I realize I’m mixing my metaphors.  But this is a tough gig!

We are going to have to schedule more rehearsals, the koi and I.

Il faut refaire la même chose dix fois, cents fois.  (You must redo the same thing ten times, a hundred times.)  I keep telling them.

And them, they just sing louder!

Today’s catch is flowers not fish

I was supposed to paint today, but I never got the lid off the paint tubes.  Instead I just had to draw.  I am drawing the stuff that I am going to paint — that I have already started painting.  But before I even did that, I took my walk.  Did my “walk” drawings.

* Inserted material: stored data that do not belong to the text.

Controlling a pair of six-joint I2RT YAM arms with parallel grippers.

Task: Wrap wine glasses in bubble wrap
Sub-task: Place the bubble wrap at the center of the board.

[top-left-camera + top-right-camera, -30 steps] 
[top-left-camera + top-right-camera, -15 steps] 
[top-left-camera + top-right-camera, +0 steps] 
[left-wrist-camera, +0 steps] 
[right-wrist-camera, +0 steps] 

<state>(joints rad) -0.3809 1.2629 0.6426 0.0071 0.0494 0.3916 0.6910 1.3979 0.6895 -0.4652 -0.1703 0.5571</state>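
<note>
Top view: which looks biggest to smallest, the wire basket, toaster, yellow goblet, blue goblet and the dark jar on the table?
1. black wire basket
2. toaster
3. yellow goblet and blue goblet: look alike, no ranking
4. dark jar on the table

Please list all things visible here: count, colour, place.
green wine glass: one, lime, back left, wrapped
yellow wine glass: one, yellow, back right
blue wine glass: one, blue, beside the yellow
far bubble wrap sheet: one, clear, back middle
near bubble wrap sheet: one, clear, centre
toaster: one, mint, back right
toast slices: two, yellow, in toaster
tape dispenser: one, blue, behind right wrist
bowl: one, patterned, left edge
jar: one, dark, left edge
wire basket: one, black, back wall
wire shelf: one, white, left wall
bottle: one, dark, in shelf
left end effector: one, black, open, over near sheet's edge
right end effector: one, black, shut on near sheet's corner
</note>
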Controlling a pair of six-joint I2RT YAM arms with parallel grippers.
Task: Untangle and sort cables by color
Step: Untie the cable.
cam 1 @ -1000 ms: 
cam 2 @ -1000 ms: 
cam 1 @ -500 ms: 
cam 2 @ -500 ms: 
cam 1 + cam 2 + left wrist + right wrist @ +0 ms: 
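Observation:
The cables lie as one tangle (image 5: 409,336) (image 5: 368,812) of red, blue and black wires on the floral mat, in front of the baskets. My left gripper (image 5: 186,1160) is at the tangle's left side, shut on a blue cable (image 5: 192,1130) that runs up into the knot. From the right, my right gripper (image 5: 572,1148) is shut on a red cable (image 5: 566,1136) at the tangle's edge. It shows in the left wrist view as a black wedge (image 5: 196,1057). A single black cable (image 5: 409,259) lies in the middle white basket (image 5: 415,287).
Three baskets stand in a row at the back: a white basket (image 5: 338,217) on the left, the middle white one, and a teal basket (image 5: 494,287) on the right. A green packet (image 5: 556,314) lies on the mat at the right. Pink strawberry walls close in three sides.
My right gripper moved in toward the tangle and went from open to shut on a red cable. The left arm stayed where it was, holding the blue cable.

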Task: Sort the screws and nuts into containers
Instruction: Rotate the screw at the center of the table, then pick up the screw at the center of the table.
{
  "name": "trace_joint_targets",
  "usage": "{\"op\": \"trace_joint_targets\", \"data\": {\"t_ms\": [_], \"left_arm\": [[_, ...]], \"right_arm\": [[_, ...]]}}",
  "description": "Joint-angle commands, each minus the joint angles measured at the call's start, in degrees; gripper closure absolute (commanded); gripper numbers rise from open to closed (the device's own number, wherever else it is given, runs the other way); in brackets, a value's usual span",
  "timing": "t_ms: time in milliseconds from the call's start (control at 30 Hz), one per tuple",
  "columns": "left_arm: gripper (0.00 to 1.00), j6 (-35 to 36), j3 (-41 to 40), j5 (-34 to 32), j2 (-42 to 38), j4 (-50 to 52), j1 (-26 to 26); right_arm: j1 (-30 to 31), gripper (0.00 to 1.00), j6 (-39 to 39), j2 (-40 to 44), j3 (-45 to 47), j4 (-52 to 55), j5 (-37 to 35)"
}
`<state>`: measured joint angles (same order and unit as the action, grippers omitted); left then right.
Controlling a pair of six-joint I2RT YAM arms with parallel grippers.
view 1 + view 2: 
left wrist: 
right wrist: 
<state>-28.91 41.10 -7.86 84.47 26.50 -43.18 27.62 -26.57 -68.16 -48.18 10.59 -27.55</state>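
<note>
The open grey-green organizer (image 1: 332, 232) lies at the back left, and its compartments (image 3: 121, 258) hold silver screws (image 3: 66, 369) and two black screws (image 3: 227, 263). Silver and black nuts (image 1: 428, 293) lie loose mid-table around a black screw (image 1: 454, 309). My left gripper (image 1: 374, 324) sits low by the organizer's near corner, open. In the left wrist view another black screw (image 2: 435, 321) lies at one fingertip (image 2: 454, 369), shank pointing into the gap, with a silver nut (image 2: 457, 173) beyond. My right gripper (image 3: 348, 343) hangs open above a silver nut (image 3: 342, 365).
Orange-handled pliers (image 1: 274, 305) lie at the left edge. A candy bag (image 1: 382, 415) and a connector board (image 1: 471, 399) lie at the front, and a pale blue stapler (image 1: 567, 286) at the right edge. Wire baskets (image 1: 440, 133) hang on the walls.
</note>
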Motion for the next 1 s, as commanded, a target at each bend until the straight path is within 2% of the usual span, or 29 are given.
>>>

Have a little notebook to carry.  Now just for the record, these were not made with the favorite pen.  It’s a very nice pen that I used, but was not the favorite.  The favorite pen stays behind when I walk.

Made a couple little “detail” scribble thingys.

One of these, surely, ought to be turned into a postage stamp.  Is about the right size.  Wouldn’t you want to put this on your envelop?

Then back at the ranch, I drew some more.  My flowers are so patient.

They’re also very cheerful.  Or maybe it was me that was cheerful.

Got the vase to stand for one alone, too.

After that, the grand finale … for today anyway.

Guess what I drew today

Hint: it’s round, it’s “elevated,” it’s blue!  It holds fruit ….

Give up?

I drew my compotier!  Again!  Dix fois — will be there soon!  Can cent fois be far behind?

Yes, I know there’s other stuff there.  But clearly the compotier is the star of the show.